**TASK TO CARRY OUT**.
The pictures stay out; all of the data is to be printed exactly.

**SUPPLIED INFORMATION**.
● ● ● ● ●
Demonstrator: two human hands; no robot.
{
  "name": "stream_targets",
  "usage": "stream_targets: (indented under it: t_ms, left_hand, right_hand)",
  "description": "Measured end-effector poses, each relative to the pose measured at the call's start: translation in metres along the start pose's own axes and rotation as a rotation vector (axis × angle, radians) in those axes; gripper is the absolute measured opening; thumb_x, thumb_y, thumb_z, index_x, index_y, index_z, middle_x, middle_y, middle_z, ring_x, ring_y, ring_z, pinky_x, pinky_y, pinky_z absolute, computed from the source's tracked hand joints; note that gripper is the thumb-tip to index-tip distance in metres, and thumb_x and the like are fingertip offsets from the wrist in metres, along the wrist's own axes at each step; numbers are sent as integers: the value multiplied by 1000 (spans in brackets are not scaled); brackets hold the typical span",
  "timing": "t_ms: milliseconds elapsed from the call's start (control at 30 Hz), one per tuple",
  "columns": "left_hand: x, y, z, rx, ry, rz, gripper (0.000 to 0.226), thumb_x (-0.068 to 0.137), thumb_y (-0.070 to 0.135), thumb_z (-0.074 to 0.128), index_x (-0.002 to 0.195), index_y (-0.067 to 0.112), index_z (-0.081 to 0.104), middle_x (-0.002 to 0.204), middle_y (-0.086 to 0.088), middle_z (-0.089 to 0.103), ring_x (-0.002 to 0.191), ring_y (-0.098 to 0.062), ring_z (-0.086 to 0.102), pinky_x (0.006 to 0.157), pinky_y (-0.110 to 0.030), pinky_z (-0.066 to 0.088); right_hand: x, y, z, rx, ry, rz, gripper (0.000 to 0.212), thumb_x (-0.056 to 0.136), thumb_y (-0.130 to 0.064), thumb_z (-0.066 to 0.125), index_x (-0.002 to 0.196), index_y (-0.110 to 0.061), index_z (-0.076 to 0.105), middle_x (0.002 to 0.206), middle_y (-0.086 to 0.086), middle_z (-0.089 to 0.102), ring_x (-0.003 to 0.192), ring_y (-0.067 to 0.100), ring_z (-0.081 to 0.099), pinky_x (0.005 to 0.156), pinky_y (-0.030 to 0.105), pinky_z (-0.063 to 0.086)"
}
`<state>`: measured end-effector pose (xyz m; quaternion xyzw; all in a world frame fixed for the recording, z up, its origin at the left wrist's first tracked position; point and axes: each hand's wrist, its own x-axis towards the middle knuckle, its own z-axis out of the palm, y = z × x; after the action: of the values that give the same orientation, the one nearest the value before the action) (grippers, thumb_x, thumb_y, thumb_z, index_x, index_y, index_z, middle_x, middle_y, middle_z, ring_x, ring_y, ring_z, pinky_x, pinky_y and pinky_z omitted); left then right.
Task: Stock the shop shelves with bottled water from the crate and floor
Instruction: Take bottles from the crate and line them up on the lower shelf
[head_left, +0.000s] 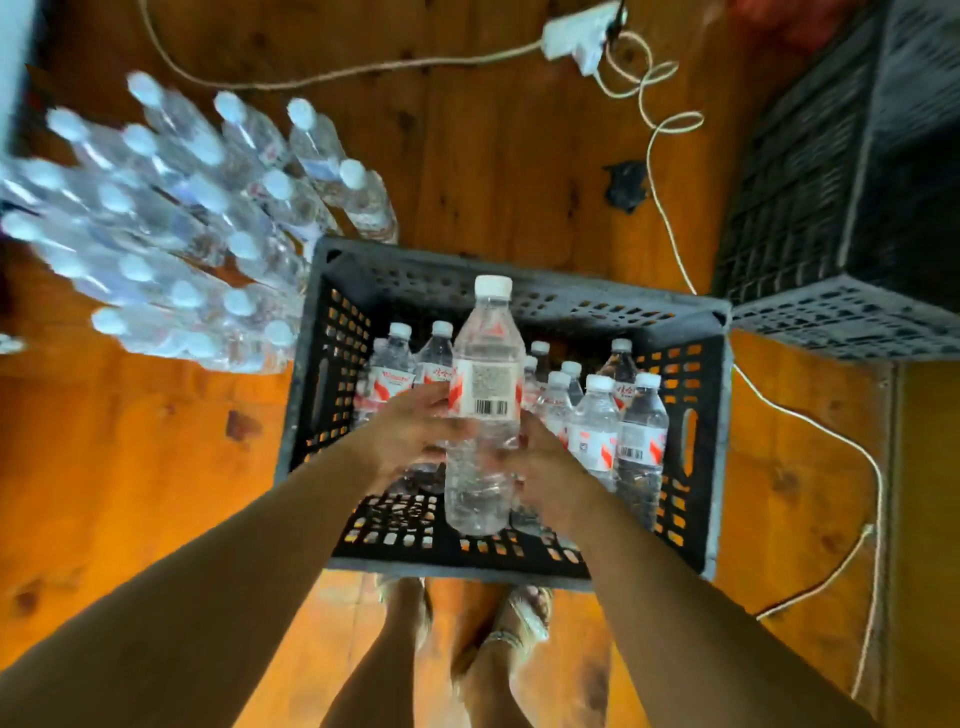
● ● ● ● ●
**SOLUTION FOR THIS PROBLEM**.
Demonstrator: two human hands; no robot.
{
  "name": "stream_targets",
  "usage": "stream_targets: (indented under it: t_ms, left_hand, right_hand)",
  "description": "Measured end-effector poses, each relative to the pose measured at the call's start: translation in metres along the start pose's own axes and rotation as a rotation vector (axis × angle, radians) in those axes; gripper is the absolute measured opening; thumb_x, thumb_y, thumb_z, index_x, index_y, index_z, middle_x, middle_y, middle_z, ring_x, ring_y, ring_z, pinky_x, pinky_y, pinky_z absolute, computed from the source's tracked hand joints; note that gripper is the thumb-tip to index-tip distance in metres, and thumb_x and the like are fingertip offsets from the wrist in metres, along the wrist's own axes at each step; numbers are sent as integers: the value multiplied by 1000 (spans in brackets are not scaled); brackets hold the typical span",
  "timing": "t_ms: milliseconds elapsed from the call's start (control at 30 Hz), one per tuple",
  "columns": "left_hand: x, y, z, rx, ry, rz, gripper (0.000 to 0.226), thumb_x (-0.068 to 0.137), thumb_y (-0.070 to 0.135), thumb_z (-0.074 to 0.128), index_x (-0.002 to 0.195), index_y (-0.067 to 0.112), index_z (-0.081 to 0.104), middle_x (-0.002 to 0.204), middle_y (-0.086 to 0.088), middle_z (-0.089 to 0.103), ring_x (-0.002 to 0.191), ring_y (-0.098 to 0.062), ring_z (-0.086 to 0.102), pinky_x (0.006 to 0.157), pinky_y (-0.110 to 0.030), pinky_z (-0.066 to 0.088); right_hand: x, y, z, rx, ry, rz, gripper (0.000 to 0.212), thumb_x (-0.056 to 0.136), thumb_y (-0.130 to 0.064), thumb_z (-0.066 to 0.125), index_x (-0.002 to 0.196), index_y (-0.110 to 0.061), index_z (-0.076 to 0.105), middle_x (0.002 to 0.206), middle_y (-0.086 to 0.086), middle_z (-0.089 to 0.102), ring_x (-0.003 to 0.192), ring_y (-0.067 to 0.100), ring_z (-0.081 to 0.099), pinky_x (0.005 to 0.156), pinky_y (-0.030 to 0.105), pinky_z (-0.063 to 0.086)"
}
`<state>`: measured end-effector pose (xyz m; quaternion xyzw; all in a world frame fixed for the recording, z up, its origin at the left wrist's first tracked position; point and axes: each hand's wrist, its own x-axis towards the middle knuckle, its own z-axis out of the palm, y = z × x; after the action: of the values that give the same orientation, the one nearest the value before the action) (grippers, thumb_x, thumb_y, thumb_z, index_x, index_y, index_z, middle_x, middle_y, middle_z, ring_x, ring_y, ring_z, pinky_x, pinky_y and pinky_z omitted); left then right.
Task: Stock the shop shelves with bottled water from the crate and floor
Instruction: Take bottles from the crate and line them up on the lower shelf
[head_left, +0.000s] 

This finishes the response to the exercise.